Although most children with cancer are cured, treatment-related toxicity causes organ dysfunction. In some cases, the damage cn be permanent, interfering with quality of life in the decades following curative therapy for cancer. Our laboratory focuses on how the complex interplay between cancer therapy, host and environmental factors determines treatment-related organ toxicity. Although we study a variety of chemotherapeutic agents, our primary focus is the antifolate drug, methotrexate, used in the treatment of some of the more common childhood cancers, including acute lymphoblastic leukemia, non-Hodgkin lymphoma, and osteosarcoma.

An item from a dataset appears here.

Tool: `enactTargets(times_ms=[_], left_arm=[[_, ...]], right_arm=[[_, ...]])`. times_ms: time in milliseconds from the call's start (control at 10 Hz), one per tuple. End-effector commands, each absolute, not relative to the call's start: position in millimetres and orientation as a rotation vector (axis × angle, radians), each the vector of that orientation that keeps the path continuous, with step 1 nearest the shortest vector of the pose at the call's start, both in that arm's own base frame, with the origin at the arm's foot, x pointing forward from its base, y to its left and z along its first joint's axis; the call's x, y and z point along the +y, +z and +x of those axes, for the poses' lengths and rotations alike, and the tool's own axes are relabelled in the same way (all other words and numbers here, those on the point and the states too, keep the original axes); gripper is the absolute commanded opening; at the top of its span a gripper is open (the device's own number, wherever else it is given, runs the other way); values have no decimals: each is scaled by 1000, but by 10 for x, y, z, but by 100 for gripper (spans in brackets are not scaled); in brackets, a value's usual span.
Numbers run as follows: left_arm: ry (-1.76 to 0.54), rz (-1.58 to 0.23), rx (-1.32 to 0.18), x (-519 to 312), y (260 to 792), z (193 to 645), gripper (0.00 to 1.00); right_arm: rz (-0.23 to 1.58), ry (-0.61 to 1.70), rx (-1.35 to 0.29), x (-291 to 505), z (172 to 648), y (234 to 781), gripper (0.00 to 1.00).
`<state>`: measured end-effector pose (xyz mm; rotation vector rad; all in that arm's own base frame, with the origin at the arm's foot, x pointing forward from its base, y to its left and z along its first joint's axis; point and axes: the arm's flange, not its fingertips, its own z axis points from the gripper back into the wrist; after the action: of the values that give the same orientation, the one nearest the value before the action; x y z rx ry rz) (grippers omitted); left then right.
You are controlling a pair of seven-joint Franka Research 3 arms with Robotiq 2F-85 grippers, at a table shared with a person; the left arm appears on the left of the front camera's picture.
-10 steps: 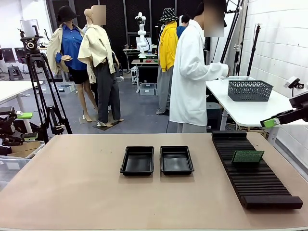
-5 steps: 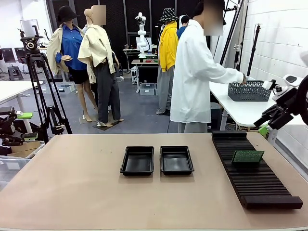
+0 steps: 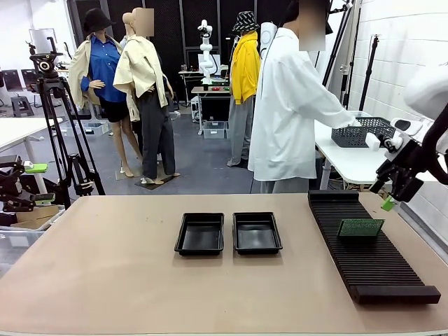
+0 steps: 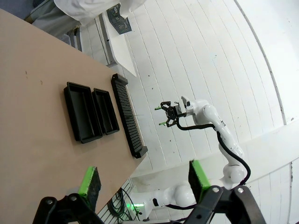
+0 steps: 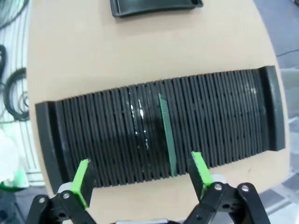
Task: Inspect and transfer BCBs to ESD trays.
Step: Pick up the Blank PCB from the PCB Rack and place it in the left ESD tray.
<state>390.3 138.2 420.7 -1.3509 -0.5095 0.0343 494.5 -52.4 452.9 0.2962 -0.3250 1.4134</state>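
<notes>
The left gripper (image 4: 144, 179) is hanging with its fingers spread wide. The left ESD tray (image 3: 201, 236) and the right ESD tray (image 3: 257, 235) are lying side by side, apparently empty. One BCB (image 3: 360, 227) is standing on edge in the slotted rack (image 3: 378, 269). The right gripper (image 5: 142, 175) is hovering over it, fingers spread.

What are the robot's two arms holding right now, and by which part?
Nothing is held. Both sets of jaws stand open and empty. The one BCB stands on edge in the slotted rack, untouched, with the right jaws hanging over the rack.
</notes>
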Motion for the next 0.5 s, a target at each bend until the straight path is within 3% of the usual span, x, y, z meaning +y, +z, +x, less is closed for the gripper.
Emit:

To better understand the large interpatient variability in toxicity among children treated with identical chemotherapy regimens, we examine interpatient variation in environmental factors (e.g. intake of dietary nutrients or exposure to poverty) as well as host factors (genetic variants). We identified a common variant in thymidylate synthase associated with increased risk of bony toxicity (fractures or osteonecrosis) among children with acute lymphoblastic leukemia. We identified common variants in genes related to oxidative stress and/or neuroinflammation that were associated with significantly increased risk of exhibiting behavioral or neurocognitive deficits among survivors of childhood leukemia. And we have identified dietary deficiencies associated with acute treatment-related toxicity during therapy.

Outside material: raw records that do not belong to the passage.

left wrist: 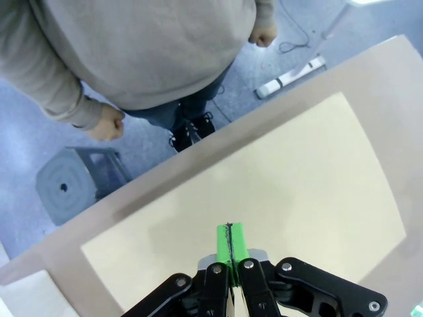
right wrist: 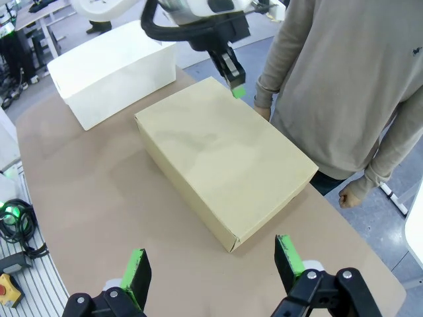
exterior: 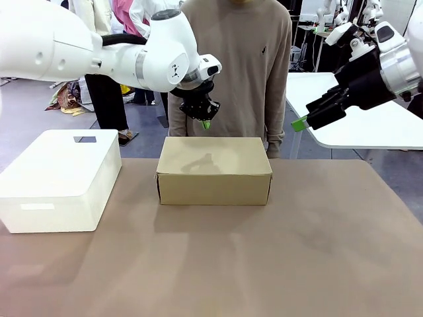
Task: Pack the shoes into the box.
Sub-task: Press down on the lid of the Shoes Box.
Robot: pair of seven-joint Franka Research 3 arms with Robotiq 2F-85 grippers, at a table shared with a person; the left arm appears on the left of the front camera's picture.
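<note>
The tan cardboard box (exterior: 215, 168) lies in the middle of the table with its lid shut flat; the shoes are hidden from view. My left gripper (exterior: 206, 124) hangs just above the box's far edge, its green pads pressed together with nothing between them. The left wrist view looks down past the shut left gripper (left wrist: 229, 244) onto the box lid (left wrist: 264, 191). My right gripper (exterior: 303, 121) is raised off to the right of the box, open and empty. In the right wrist view the right gripper (right wrist: 213, 261) stands wide apart above the near corner of the box (right wrist: 225, 158).
A white plastic bin (exterior: 59, 178) with a slot handle stands left of the box. A person (exterior: 238, 66) stands at the far edge right behind the box, hands (left wrist: 109, 122) down at their sides. A white table (exterior: 357, 112) is at the back right.
</note>
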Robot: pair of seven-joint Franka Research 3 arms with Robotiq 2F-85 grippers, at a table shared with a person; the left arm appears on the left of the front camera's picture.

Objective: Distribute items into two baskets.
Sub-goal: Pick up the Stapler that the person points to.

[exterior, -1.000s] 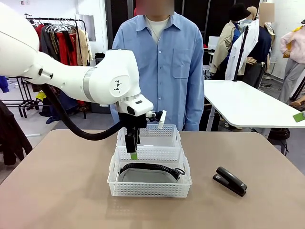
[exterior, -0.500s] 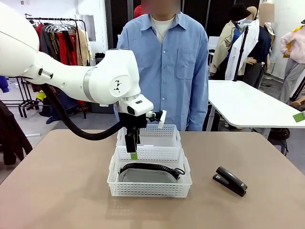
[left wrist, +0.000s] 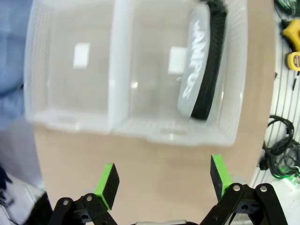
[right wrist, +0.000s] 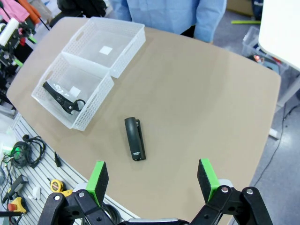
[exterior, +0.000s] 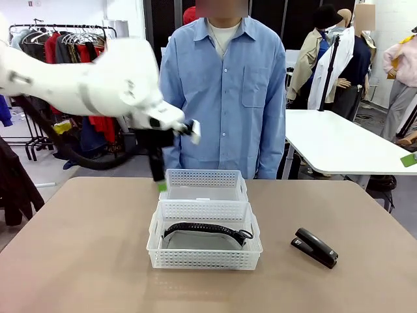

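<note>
The light-grey pouch (exterior: 202, 237) with its black zipper edge lies in the near basket (exterior: 204, 259). Behind that stands the far basket (exterior: 205, 177), with nothing in it. A small black stapler (exterior: 316, 247) rests on the table to the right of the baskets. My left gripper (exterior: 159, 182) hangs blurred above the far basket's left corner. In the left wrist view it is open (left wrist: 164, 180) over bare table beside both baskets, with the pouch (left wrist: 199, 70) beyond. My right gripper (right wrist: 152, 180) is open high above the table, the stapler (right wrist: 134, 139) below it.
A person in a blue shirt (exterior: 225, 85) stands at the far side of the table. The brown tabletop (exterior: 85, 248) has free room left and right of the baskets. Tools and cables (right wrist: 18, 154) lie past the table edge in the right wrist view.
My left arm has risen and swung left and back from over the near basket. Pouch, baskets and stapler have stayed put.
</note>
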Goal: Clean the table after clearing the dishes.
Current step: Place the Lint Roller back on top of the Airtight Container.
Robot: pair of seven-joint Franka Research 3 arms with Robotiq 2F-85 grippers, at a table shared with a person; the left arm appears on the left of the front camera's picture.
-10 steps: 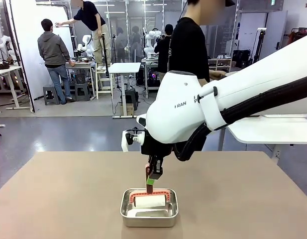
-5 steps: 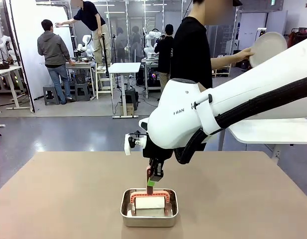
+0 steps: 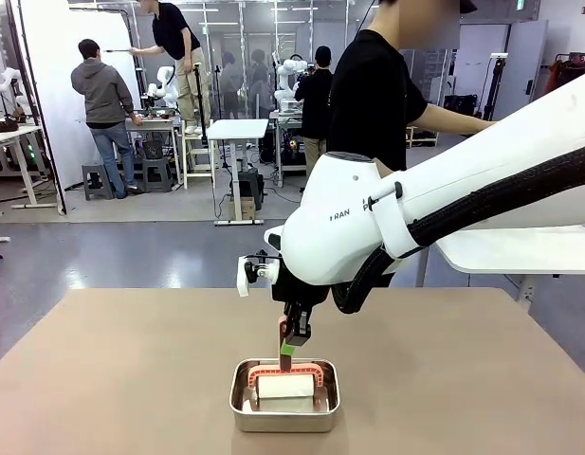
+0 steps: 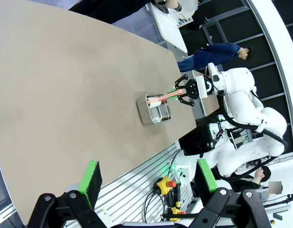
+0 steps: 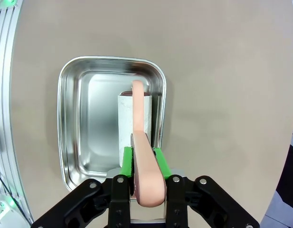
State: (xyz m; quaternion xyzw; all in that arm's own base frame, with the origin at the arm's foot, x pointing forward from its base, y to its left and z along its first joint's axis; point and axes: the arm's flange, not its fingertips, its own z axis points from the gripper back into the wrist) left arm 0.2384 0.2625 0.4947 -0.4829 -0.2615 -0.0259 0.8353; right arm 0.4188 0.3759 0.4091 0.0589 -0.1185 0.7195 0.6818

We use a rodent model of chemotherapy-induced cognitive deficits to study the underlying pathophysiology and test protective interventions in this preclinical model. We demonstrated that methotrexate, when administered at clinically-relevant doses, produces the expected changes in folate physiology within the central nervous system. By depleting reduced folate pools, methotrexate prevents the remethylation of homocysteine to methionine, allowing accumulation of homocysteine in the brain and spinal fluid. Downstream metabolites of homocysteine are sufficient to recapitulate the memory deficits observed after methotrexate, when they are injected into the central nervous system at concentrations seen after methotrexate. Critically, blocking these metabolites at the N-methyl-d-aspartate glutamate receptor prevents methotrexate-induced memory deficits, suggesting the same approach might prevent cognitive decline among children treated with the same drug. We are currently using this model to explore the contribution of oxidative stress within the central nervous system to chemotherapy-induced memory deficits or alterations in executive function.

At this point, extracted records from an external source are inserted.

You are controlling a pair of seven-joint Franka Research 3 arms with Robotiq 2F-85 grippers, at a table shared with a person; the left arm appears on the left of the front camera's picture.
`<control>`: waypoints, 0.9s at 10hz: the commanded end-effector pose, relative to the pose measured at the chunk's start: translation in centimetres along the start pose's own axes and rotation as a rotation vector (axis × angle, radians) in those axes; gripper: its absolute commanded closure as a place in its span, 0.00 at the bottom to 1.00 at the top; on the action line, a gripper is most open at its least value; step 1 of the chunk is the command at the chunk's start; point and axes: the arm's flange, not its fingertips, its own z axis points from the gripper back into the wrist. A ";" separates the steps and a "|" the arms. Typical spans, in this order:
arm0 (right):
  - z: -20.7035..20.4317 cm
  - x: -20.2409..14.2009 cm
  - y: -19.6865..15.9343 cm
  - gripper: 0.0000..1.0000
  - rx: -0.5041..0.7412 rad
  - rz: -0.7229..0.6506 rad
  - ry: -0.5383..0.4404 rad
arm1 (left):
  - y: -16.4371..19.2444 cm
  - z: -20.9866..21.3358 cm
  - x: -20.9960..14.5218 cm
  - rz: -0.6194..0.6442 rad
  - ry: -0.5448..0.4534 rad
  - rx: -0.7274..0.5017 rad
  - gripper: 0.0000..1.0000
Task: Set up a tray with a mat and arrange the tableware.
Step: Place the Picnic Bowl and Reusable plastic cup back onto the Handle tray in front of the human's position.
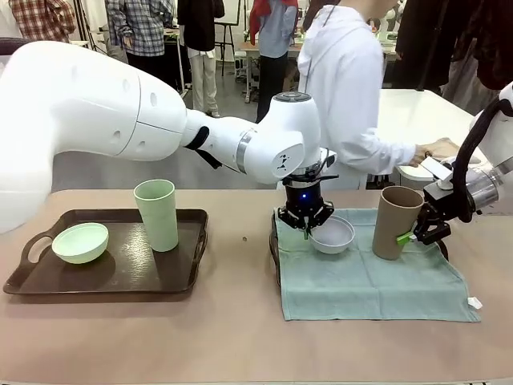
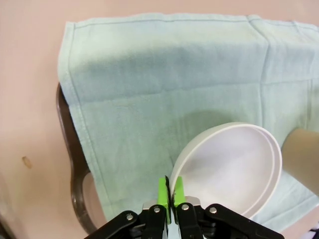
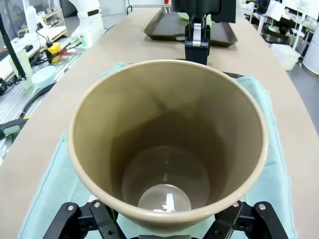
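A white bowl (image 1: pixel 332 234) sits low over the pale green mat (image 1: pixel 369 277). My left gripper (image 1: pixel 306 231) pinches the bowl's near rim. In the left wrist view its green pads (image 2: pixel 163 191) are shut on the rim of the white bowl (image 2: pixel 229 169), above the mat (image 2: pixel 164 74). The tall brown cup (image 1: pixel 396 221) stands upright on the mat's right part with my right gripper (image 1: pixel 410 236) shut around its side. The right wrist view looks down into the brown cup (image 3: pixel 167 149). On the other dark tray (image 1: pixel 104 277), at the left, are a pale green bowl (image 1: pixel 80 242) and a tall green cup (image 1: pixel 157 214).
A dark tray handle (image 2: pixel 75 184) sticks out from under the mat's left edge. Across the table stands a person in white, with one hand (image 1: pixel 439 148) on a white container at the far right. Bare tabletop (image 1: pixel 240 337) lies in front of both trays.
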 end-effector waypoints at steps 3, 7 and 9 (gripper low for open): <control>0.4 -0.2 -0.5 0.00 -0.013 -0.011 0.057 | -0.1 0.5 0.5 0.007 0.033 -0.027 0.18; 3.8 -0.6 -0.1 0.00 -0.080 -0.078 0.162 | 1.2 1.8 -0.3 -0.009 0.041 -0.048 0.00; 5.3 0.3 1.2 0.00 -0.131 -0.222 0.247 | 2.1 3.1 -1.4 -0.034 0.037 -0.039 0.28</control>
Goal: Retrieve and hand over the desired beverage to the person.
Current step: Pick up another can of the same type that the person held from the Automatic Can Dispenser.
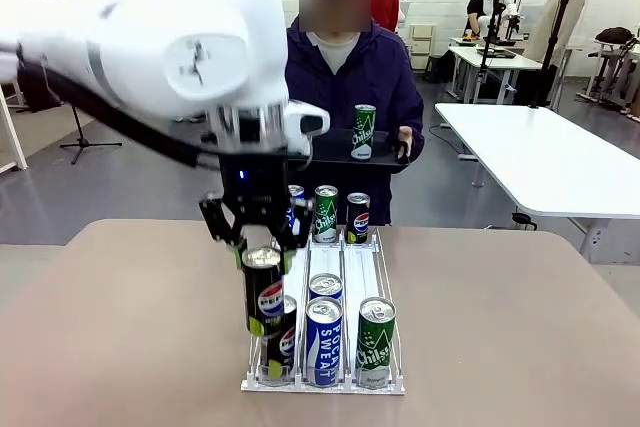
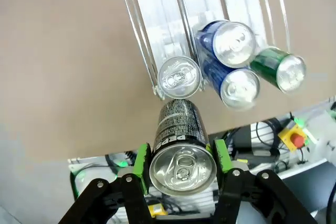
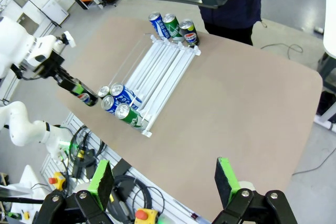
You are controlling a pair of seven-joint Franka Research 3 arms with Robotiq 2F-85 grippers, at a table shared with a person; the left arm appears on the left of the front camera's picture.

Current NIH support is funding ta translational, longitudinal study of biomarkers within blood and cerebrospinal fluid collected prospectively from children undergoing therapy for acute lymphoblastic leukemia. We are prospectively testing whether biomarkers indicating altered folate physiology, oxidative stress, neuroinflammation, or subacute neurodegeneration predict treatment related neurocognitive decline from baseline. We will test whether the most predictive biomarkers change early during the two years of leukemia therapy, when a proactive intervention can prevent further damage. In addition, we are prospectively testing whether analyses of genetic variants can identify those subjects who are most susceptible to oxidative stress and/or neurocognitive decline.